The idea is to measure an actual value and check against a safety limit.  If the value is too high, command a lower actuation set-point or do a safety shutdown. Alternately, the code might check to make sure that the monitored value is close enough to a commanded value.  The details don't matter beyond there being a floating point value comparison of any type involved.

How, you ask, can this fail since it is not an exact equality test?  The answer is that the computation of MonitoredValue could result in a numeric exception and produce a NaN value ("Not a Number"). Division by zero is a classic way to get this problem, but there are other more subtle problems involving numeric underflow, overflow, or hitting a discontinuity in a trig function. Any comparison involving a NaN fails, depending upon your compilation flags, floating point library, and so on. So, you could have a really fast speed that results in a numerical exception and the speed limit won't work. Because this is a numerical exception problem, using a double instead of a float usually won't help.

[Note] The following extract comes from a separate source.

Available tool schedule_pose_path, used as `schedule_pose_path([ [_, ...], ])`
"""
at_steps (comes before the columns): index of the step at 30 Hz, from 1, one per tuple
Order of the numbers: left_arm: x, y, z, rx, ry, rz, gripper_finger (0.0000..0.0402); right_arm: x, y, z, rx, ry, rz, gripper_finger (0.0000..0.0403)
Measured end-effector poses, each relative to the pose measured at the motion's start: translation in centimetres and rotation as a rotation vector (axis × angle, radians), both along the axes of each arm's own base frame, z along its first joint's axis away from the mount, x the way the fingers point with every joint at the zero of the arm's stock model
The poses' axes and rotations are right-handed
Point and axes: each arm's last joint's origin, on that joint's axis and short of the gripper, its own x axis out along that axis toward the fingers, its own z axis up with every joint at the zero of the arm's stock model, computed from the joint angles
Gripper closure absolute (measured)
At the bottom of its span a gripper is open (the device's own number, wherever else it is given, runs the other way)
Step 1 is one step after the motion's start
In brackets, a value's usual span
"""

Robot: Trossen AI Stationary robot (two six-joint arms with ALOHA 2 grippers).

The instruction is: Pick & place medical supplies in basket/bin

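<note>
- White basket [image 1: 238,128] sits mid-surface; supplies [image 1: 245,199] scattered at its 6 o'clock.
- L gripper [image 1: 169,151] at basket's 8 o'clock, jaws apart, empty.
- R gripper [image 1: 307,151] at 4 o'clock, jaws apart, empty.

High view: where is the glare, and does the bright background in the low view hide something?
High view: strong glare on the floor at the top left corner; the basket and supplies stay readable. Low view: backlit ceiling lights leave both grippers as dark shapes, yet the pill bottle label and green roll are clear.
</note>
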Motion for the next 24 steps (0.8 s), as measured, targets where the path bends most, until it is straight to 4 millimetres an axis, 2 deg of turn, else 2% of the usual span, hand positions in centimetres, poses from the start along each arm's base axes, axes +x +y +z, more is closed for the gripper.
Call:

There are at least three solutions to this problem. One is to always make sure that NaN values result in a "safe" outcome. I'd recommend against this -- it is just too easy to forget, get wrong, or get into a situation where you aren't even sure what the safe action is. (Consider that most code doesn't bother to check for null pointers. In most projects, checking for NaN just isn't going to happen.)

Another solution is to use integers or fixed point math instead of floating point math. Fixed point computations are a pain, but at least they don't have a NaN value.

The last one I can think of is to set up your compiler or run-time system to trap on NaN comparisons.  (For example,  -fsignaling-nans and other related options for GCC if they are supported.) What you do when you trap is not necessarily simple, but at least your system will know there is a problem instead of blinding going along ignoring safety limits.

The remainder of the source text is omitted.